== Segment start ==

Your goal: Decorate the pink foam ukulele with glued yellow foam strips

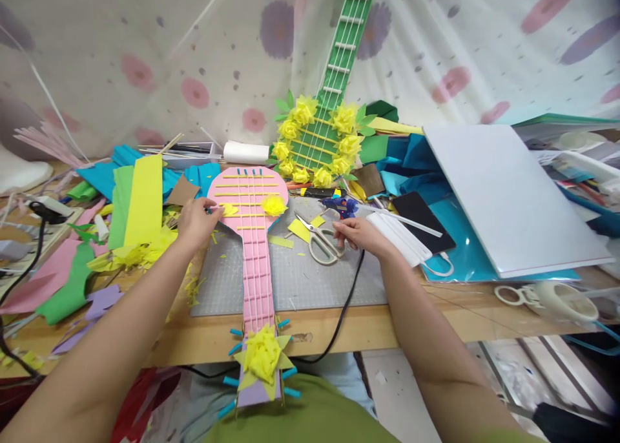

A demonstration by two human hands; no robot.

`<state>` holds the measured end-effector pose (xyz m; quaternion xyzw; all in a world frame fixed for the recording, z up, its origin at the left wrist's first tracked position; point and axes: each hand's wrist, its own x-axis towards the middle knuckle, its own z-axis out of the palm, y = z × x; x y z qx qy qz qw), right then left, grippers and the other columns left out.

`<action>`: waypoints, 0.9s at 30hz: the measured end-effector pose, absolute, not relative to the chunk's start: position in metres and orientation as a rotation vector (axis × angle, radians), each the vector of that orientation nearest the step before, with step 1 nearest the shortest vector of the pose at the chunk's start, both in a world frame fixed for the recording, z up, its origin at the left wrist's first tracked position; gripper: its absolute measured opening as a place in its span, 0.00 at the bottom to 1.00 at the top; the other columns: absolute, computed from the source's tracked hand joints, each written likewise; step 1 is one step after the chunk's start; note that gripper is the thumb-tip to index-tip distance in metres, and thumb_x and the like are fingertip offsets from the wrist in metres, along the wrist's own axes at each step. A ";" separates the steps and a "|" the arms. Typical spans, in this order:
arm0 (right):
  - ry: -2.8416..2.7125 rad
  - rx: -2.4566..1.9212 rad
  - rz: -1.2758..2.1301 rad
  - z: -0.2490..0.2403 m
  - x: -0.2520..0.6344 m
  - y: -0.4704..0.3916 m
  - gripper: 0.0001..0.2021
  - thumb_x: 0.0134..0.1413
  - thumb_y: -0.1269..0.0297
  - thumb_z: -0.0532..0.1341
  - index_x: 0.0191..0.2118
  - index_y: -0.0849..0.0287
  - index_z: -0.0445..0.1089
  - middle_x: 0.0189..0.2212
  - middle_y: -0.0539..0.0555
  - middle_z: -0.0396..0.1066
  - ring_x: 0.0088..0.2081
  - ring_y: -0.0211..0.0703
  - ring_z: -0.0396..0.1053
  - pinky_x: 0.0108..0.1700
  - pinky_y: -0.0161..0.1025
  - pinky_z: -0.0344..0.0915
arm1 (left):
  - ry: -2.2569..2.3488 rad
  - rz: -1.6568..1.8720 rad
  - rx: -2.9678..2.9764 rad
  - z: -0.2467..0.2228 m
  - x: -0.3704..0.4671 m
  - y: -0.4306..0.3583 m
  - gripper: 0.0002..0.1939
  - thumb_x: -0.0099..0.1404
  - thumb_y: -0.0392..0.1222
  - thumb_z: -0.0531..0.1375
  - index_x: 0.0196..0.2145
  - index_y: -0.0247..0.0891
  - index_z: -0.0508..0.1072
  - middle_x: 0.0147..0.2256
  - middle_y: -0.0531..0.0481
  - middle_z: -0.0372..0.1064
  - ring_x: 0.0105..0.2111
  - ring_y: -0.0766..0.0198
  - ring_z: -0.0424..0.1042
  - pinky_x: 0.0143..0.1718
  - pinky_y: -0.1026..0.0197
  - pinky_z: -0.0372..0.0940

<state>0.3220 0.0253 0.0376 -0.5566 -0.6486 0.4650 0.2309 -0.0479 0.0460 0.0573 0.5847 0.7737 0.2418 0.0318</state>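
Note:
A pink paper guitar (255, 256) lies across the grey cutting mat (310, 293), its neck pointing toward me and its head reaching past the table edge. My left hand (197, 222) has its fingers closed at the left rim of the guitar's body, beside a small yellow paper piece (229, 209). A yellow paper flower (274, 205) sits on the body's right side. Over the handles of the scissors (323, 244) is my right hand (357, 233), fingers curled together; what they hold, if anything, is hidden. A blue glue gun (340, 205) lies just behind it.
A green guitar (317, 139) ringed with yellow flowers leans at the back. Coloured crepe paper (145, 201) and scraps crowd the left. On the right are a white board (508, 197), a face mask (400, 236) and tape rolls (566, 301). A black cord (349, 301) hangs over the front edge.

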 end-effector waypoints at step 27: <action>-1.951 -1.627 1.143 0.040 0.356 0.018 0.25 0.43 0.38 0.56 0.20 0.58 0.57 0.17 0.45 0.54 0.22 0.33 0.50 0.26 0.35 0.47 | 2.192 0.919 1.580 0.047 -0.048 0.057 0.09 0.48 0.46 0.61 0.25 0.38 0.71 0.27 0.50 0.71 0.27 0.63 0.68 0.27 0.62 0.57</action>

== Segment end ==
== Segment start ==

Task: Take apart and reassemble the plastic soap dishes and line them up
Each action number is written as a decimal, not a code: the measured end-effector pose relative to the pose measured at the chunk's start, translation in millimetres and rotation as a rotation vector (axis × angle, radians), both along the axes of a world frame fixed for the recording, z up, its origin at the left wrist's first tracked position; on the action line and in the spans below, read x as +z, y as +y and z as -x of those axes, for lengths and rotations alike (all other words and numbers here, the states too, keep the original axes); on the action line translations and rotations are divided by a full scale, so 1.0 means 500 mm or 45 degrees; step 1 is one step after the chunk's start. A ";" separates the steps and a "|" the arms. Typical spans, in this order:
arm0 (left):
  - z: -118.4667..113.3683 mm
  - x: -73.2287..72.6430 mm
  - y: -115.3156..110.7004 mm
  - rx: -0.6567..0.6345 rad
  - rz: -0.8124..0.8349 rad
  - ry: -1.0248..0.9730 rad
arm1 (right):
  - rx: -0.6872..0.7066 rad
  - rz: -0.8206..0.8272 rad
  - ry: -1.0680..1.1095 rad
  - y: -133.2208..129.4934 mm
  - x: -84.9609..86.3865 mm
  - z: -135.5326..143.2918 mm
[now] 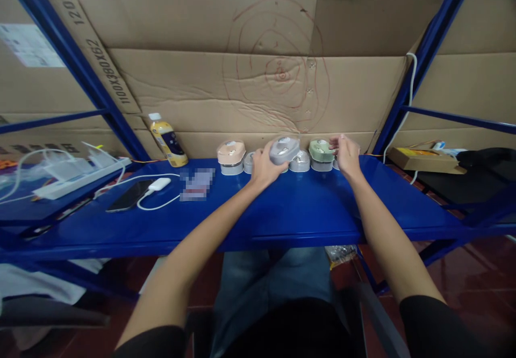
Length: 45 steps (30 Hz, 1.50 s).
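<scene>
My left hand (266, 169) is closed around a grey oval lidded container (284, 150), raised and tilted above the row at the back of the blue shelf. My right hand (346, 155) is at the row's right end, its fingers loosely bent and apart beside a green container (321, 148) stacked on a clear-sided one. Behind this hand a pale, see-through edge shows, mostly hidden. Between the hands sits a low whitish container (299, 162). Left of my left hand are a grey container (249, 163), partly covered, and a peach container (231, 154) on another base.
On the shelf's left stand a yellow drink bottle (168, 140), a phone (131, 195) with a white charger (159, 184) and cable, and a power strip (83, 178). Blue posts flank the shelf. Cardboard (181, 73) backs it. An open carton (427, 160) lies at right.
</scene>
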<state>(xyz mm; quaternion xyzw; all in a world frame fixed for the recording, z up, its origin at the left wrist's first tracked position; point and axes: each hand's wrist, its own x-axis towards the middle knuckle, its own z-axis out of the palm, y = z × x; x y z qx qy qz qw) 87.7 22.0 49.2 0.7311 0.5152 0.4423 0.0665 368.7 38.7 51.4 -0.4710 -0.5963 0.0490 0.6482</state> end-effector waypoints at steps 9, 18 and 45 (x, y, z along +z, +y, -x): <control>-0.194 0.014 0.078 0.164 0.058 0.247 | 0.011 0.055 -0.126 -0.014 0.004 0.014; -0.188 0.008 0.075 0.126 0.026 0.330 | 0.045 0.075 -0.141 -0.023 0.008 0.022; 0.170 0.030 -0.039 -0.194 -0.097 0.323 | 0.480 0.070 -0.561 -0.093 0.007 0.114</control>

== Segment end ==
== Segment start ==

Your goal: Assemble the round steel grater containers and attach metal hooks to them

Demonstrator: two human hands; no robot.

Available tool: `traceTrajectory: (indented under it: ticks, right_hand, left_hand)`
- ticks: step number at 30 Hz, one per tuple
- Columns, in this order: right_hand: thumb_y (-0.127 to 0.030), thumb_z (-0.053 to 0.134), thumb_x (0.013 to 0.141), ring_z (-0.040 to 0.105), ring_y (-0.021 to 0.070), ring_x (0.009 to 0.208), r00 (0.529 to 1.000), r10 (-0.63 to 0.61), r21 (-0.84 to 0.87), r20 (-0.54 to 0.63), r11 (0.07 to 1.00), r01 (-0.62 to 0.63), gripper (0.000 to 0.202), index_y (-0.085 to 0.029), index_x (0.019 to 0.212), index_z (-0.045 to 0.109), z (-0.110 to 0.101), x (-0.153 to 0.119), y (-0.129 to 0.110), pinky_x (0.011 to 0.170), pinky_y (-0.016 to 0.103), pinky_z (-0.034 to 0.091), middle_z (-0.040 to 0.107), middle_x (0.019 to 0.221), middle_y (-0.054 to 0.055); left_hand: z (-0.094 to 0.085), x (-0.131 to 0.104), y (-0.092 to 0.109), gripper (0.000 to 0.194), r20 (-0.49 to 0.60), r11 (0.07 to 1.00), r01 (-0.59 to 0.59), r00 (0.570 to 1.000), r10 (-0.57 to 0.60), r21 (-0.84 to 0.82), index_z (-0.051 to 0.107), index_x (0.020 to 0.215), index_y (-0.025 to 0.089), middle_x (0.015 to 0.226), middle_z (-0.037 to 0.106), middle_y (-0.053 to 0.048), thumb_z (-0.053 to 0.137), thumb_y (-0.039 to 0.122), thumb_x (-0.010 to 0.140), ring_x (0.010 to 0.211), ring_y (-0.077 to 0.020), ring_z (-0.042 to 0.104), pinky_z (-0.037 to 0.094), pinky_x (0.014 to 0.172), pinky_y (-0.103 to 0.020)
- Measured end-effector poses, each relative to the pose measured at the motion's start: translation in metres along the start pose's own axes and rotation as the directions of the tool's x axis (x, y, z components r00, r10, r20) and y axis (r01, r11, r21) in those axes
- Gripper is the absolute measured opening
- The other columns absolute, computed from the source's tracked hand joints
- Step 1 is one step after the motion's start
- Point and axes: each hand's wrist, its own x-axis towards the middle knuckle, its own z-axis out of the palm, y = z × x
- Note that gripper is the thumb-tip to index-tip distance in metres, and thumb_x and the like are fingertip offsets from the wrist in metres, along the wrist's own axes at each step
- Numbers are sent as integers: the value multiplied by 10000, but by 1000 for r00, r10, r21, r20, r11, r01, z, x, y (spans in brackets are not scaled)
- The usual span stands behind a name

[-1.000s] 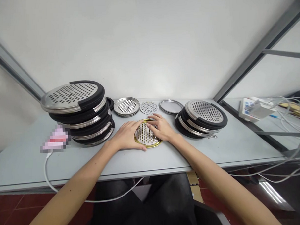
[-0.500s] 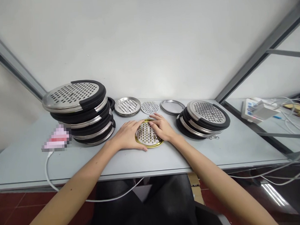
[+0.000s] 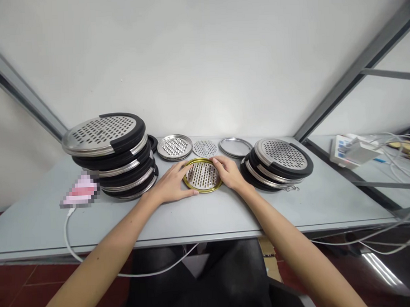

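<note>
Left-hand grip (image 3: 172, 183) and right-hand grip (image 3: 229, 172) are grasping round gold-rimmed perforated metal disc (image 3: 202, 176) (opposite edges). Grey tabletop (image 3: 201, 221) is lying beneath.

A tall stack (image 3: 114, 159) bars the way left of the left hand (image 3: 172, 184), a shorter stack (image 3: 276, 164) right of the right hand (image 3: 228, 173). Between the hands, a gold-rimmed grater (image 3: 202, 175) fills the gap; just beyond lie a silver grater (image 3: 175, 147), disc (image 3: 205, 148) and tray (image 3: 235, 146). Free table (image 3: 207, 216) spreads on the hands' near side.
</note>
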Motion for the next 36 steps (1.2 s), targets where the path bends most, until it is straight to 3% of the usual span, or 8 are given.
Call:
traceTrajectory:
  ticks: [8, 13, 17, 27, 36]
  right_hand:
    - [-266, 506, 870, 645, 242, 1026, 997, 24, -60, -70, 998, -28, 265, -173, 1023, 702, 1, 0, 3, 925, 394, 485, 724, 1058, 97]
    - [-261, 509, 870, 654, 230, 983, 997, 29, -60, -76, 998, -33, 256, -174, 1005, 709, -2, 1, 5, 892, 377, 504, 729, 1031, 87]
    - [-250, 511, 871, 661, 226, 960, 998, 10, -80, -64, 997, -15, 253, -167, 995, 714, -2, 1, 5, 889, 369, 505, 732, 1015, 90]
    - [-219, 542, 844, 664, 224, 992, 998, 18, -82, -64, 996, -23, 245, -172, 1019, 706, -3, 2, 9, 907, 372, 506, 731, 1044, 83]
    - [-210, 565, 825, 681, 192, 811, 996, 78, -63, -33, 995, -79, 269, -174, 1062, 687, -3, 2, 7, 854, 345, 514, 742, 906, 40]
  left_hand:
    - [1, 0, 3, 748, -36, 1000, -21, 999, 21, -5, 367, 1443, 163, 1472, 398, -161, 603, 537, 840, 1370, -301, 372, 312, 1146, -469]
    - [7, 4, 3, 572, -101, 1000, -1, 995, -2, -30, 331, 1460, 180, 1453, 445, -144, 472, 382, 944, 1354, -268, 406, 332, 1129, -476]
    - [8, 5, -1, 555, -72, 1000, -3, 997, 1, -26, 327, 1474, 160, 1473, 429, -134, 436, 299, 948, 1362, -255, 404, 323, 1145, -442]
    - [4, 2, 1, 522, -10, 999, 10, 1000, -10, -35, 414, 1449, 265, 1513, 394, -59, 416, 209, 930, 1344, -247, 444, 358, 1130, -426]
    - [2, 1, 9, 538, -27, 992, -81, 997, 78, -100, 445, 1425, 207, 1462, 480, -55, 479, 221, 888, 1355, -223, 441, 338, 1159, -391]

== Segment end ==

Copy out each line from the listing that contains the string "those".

=== Answer for this exercise ===
Each action number is written as a decimal, not a code: the measured end-effector pose relative to the pose measured at the chunk's start, translation in millimetres and rotation as a rotation vector (axis × angle, radians), both along the axes of a world frame fixed for the recording, z up, its origin at the left wrist's first tracked position; on the action line and in the spans below, read x as +z, y as +y and z as -x of those axes, for lengths and rotations alike (all other words and numbers here, the states too, keep the original axes); on the action line translations and rotations are divided by a full scale, so 1.0 means 500 mm or 45 degrees; step 1 is one step after the chunk's start. A ";" separates the steps and a "|" the arms. Typical spans, in this order:
- Measured end-effector poses, each relative to the pose measured at the motion's start: translation in metres along the start pose's own axes and rotation as the directions of the tool's x axis (x, y, z components r00, r10, r20) and y axis (r01, r11, r21) in those axes

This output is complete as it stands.